Alessandro Cerbone e Niccolò De Vecchi

I protagonisti di Rhinos vs Gorillas: Cerbone e De Vecchi

Ufficio Stampa Prima Squadra

Questa settimana intervistiamo il wide receiver Niccolò De Vecchi, al suo primo touchdown stagionale, e Alessandro Cerbone, defensive end che nella gara contro i Gorillas ha dominato la guerra di trincea.

Alessandro Cerbone, defensive end #92, classe ’87

La difesa torna a dominare la gara dopo la prestazione opaca di Palermo, cosa è successo?

Dopo aver incassato tutti quei punti a palermo volevamo riscattarci per la brutta prestazione. Avevamo la giusta concentrazione, ma il posticipo della partita ci ha un po’ distratto. Di fatti nel primo drive siamo stati graziati dall’intercetto di Garuffo e nel drive successivo vista la poca concentrazione siamo stati giustamente puniti con la segnatura da parte dei Gorillas.

Da quel momento la svolta, nonostante i coaches non abbiano schierato sempre e comunque i titolari siamo rientrati mentalmente in partita, dimostrando di essere una delle migliori difese di questo campionato. Molta la voglia di farsi vedere da parte dei “non titolari” che hanno giocato sempre al massimo per guadagnarsi qualche chance di giocare un numero maggiore di downs nelle prossime sfide.

Come al solito hai seminato il terrore tra gli attaccanti avversari, ma ti abbiamo visto anche provare uno schema in attacco… stai pensando di cambiare ruolo?

Seminare il terrore? Non credo stiate parlando di me… comunque, ho chiesto al coach Piccoli di provare a giocare TE. Ho sempre voluto giocare qualche down anche in attacco, per vedere ciò che si prova anche dall’altra parte.

Oltre alla mia motivazione personale, la cosa credo sia necessaria… purtroppo il caro Gabriele Arioli (vista l’età e il fisico da sollevatore di polemiche) avrebbe bisogno di un cambio per permettergli di giocare anche le successive gare di campionato e playoffs. Oramai è troppo tardi per cambiare ruolo, diciamo che sono sempre in cerca di nuovi stimoli.

Niccolò De Vecchi, wide receiver #85, classe ’90

Niccolò hai messo a segno il tuo primo touchdown stagionale, raccontaci come è andata.
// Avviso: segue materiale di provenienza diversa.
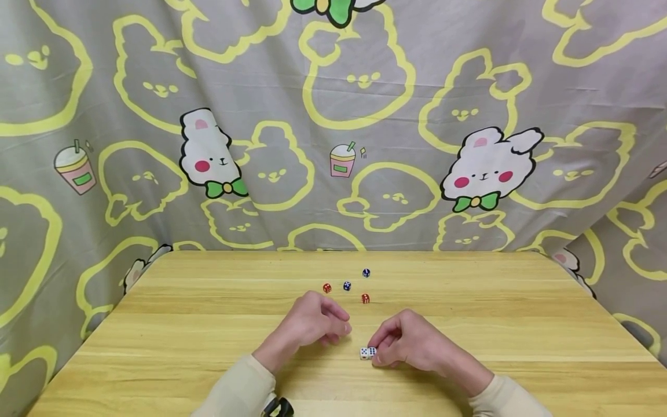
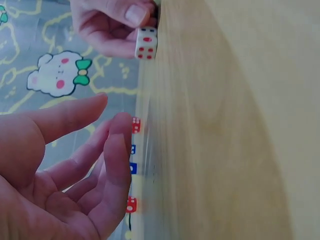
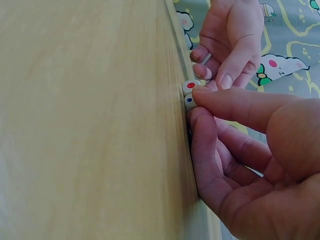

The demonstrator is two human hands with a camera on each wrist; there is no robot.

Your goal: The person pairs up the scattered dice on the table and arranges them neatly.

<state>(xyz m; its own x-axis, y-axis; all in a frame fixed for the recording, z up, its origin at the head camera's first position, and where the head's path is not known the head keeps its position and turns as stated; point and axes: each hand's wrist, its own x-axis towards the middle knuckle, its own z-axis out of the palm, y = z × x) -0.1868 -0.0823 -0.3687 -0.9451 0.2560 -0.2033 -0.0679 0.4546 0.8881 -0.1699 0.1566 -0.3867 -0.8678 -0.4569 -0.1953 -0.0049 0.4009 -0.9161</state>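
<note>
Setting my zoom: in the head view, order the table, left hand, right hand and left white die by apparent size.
1. Table
2. Left hand and right hand: too alike to rank
3. Left white die

Gripped white die (image 1: pixel 372 351): right hand (image 1: pixel 414 341) is covering part.
Blue dice (image 2: pixel 133 168) beyond grip: left hand (image 1: pixel 315 320) is part-hiding them, left wrist view.
Sleeves (image 1: pixel 237 387) behind grip: running off-frame.
</note>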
Durante il riscaldamento della partita Ines mi aveva rassicurato che avrei finalmente segnato il primo touchdown di quest’anno e così é stato. È stata una bella soddisfazione, possibile anche per il fatto che i titolari stiano riuscendo sempre più a lasciare spazio alle riserve. Questo crea una sana competizione che alza il livello dei giocatori e permette a tutta la squadra di crescere, soprattutto ai tanti giovani (io ormai mi reputo uno de(i) vecchi).

L’attacco ha faticato un po’, campo pesante a parte, avete smaltito le scorie della trasferta in Sicilia?

Abbiamo la consapevolezza di essere una squadra molto competitiva in questo campionato e spesso questo fattore ci fa abbassare la guardia e la concentrazione e Palermo ne é stato un esempio. Starà a noi fare tesoro dei nostri errori e non commetterli più in futuro.